Iniziata la fase 2 dell’emergenza sanitaria legata al Covid-19, mascherine e guanti non si rivelano affatto meno importanti che in pieno lockdown. Occorre fare appello al buon senso di tutti non solo per quanto riguarda il corretto utilizzo dei dispositivi di protezione, ma anche per lo smaltimento che ne consegue. Sono sempre più frequenti le immagini di strade, piazzali, marciapiedi, giardini invasi da guanti gettati a terra dopo essere stati utilizzati. Disperdere nell’ambiente guanti e mascherine mette in serio pericolo la salute della collettività, portando gli operatori addetti alla pulizia dei luoghi pubblici a bonifiche aggiuntive che hanno dei costi e che espongono il personale a dei rischi.

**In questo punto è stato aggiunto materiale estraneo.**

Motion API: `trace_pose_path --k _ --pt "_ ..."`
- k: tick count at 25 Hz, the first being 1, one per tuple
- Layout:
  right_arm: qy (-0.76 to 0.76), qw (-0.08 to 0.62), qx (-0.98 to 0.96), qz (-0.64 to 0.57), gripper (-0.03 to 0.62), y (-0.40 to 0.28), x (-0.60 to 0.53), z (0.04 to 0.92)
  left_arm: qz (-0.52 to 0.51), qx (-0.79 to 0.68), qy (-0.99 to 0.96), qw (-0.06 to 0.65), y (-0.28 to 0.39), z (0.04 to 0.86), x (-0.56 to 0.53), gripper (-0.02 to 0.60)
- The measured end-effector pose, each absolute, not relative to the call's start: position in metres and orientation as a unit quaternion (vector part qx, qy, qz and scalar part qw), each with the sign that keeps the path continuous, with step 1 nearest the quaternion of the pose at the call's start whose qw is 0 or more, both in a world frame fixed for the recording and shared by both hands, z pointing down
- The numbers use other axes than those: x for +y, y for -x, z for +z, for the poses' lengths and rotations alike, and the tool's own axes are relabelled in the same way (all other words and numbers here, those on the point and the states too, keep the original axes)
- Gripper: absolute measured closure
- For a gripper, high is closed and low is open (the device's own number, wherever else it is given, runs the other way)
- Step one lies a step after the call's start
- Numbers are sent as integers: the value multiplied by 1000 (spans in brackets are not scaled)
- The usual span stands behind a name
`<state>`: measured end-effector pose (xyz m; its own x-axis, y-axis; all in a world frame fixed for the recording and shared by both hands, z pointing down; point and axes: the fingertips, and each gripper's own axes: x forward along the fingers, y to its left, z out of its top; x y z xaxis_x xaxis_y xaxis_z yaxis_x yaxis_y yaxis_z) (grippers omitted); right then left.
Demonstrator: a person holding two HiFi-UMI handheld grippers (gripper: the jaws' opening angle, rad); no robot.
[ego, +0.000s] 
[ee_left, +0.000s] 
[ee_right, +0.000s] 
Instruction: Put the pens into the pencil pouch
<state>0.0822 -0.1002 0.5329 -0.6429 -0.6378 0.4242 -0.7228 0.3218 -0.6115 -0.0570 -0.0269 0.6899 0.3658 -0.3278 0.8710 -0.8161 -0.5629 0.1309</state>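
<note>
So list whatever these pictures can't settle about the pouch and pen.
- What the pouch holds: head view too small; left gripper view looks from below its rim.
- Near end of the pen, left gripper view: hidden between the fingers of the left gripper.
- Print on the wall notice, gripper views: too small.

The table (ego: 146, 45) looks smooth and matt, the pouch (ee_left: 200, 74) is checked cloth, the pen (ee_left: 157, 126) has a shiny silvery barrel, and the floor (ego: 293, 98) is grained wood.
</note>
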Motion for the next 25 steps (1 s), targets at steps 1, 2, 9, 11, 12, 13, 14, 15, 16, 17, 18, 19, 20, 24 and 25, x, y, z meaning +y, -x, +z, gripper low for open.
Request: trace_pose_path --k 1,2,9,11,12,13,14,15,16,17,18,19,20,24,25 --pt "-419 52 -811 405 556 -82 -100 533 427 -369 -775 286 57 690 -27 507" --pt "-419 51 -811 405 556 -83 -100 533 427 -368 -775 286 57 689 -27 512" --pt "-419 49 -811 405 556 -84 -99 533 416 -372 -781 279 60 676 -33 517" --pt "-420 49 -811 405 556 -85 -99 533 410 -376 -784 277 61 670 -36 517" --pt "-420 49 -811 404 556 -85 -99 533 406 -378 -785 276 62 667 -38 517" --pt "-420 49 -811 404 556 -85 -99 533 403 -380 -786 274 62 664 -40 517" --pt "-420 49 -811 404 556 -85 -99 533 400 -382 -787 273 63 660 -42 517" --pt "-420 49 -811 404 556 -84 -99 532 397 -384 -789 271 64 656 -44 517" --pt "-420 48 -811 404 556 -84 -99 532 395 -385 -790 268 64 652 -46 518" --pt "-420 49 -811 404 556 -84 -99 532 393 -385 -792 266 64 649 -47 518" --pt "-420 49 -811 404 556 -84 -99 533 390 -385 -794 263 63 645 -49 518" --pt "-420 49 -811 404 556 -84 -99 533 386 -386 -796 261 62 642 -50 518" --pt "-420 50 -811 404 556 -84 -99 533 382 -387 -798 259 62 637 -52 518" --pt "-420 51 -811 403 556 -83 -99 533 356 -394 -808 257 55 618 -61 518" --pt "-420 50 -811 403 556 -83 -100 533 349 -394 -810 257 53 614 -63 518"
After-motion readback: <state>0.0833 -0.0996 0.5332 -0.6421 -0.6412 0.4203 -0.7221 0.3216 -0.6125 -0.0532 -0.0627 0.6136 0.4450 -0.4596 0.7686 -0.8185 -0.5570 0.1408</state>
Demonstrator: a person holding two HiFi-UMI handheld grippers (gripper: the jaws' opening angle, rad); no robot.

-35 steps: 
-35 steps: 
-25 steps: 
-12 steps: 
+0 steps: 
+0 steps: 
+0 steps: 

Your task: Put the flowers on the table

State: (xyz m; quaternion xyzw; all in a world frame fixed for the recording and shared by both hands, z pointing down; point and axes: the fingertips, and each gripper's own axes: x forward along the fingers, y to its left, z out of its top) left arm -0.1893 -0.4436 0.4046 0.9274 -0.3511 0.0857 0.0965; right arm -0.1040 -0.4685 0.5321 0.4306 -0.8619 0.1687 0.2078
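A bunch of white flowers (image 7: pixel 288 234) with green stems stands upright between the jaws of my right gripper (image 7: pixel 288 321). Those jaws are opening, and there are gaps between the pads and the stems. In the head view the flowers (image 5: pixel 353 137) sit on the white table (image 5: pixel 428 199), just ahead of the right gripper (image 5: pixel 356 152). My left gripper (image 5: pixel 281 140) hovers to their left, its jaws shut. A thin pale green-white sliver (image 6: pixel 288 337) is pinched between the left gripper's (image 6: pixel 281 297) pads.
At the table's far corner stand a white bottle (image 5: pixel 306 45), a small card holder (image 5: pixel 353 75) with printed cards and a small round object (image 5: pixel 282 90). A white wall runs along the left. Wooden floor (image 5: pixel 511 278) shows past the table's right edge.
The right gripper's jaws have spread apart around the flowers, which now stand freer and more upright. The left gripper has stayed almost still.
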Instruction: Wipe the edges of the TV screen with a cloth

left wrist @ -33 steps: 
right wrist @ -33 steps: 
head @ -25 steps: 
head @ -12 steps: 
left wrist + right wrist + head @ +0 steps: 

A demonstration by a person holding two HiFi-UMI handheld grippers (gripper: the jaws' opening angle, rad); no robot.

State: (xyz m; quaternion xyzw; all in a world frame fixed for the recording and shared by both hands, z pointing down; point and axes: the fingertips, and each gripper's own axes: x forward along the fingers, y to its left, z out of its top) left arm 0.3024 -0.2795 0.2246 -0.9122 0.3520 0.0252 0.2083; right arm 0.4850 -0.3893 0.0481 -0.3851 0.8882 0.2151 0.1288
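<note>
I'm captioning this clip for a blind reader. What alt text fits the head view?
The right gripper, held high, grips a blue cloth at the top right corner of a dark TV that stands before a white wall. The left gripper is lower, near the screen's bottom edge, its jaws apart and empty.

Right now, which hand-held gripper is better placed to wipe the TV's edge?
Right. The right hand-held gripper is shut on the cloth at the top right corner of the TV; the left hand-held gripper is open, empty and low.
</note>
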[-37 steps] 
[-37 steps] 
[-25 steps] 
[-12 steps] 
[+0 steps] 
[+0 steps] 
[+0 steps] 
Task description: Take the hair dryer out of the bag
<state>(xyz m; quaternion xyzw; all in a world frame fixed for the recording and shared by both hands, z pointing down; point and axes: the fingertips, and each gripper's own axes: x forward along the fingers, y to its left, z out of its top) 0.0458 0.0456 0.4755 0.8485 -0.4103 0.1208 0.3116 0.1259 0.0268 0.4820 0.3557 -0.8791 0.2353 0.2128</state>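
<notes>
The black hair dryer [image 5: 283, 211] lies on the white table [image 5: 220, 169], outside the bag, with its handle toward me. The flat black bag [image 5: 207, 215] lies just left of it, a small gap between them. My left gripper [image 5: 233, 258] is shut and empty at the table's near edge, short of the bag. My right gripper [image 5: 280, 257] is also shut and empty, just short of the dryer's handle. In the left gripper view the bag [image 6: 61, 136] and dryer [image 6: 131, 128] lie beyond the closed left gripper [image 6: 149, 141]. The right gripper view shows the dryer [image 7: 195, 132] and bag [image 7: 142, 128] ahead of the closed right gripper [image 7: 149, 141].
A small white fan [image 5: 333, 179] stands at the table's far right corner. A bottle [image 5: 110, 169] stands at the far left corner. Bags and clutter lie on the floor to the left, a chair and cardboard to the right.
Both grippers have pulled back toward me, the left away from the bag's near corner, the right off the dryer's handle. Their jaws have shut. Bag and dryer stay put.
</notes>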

Qualcuno ha scritto che il più grande virus della Terra resta ancora il comportamento umano…

I guanti e le mascherine, rifiuti a perdere non riciclabili, non sono purtroppo gli unici ad essere lasciati con noncuranza su marciapiedi, prati e spiagge. Anche fazzoletti, garze impregnate di disinfettanti, cuffiette monouso, tute usa-e-getta rappresentano una fonte di inquinamento e un pericolo per l’igiene. E’ possibile che in poco più di due mesi abbiamo perso tutte le attenzioni riguardo alla plastica mono uso, al corretto conferimento dei rifiuti e che in così tante persone si permettano di gettare a terra noncuranti del prossimo e dell’ambiente, mascherine e guanti?

Al posto dei fiori nei giardini appaiono sempre più spesso questi azzurri rifiuti magari pure infetti…

Si rammenta che, indipendentemente dalle regole per la raccolta differenziata in vigore nel comune di residenza, i rifiuti suddetti vanno smaltiti nel contenitore che si utilizza per l’indifferenziato e il consiglio è di isolarli in sacchetti chiusi. La legge prevede sanzioni per coloro che abbandonano i rifiuti, ma, indipendentemente dai discorsi punitivi, in questo particolare momento storico si confida nel senso civico delle persone, sia a difesa dell’ambiente che della comunità.

Negli scorsi mesi, nonostante la tragedia della pandemia che ci ha colpiti, abbiamo potuto gioire di fronte alle immagini di animali e piante che, con la nostra assenza, si sono rapidamente riappropriati dei loro spazi. Ora che l’umanità ha ricominciato ad uscire dal proprio nido, è concreta la minaccia che la plastica dei presidi in questione vada a sommarsi a quella già presente in quantità nell’ordine di tonnellate nei nostri mari! Per scongiurare tale eventualità, la presidente del WWF Italia Donatella Bianchi ha chiamato le istituzioni competenti alla predisposizione di raccoglitori dedicati in prossimità di porti, parchi, supermercati. A guadagnarci sarà la salute, sia umana che ambientale!

E’ anche possibile scegliere di utilizzare mascherine in tessuto, riutilizzabili e igienizzabili, ce ne sono perfino di belle!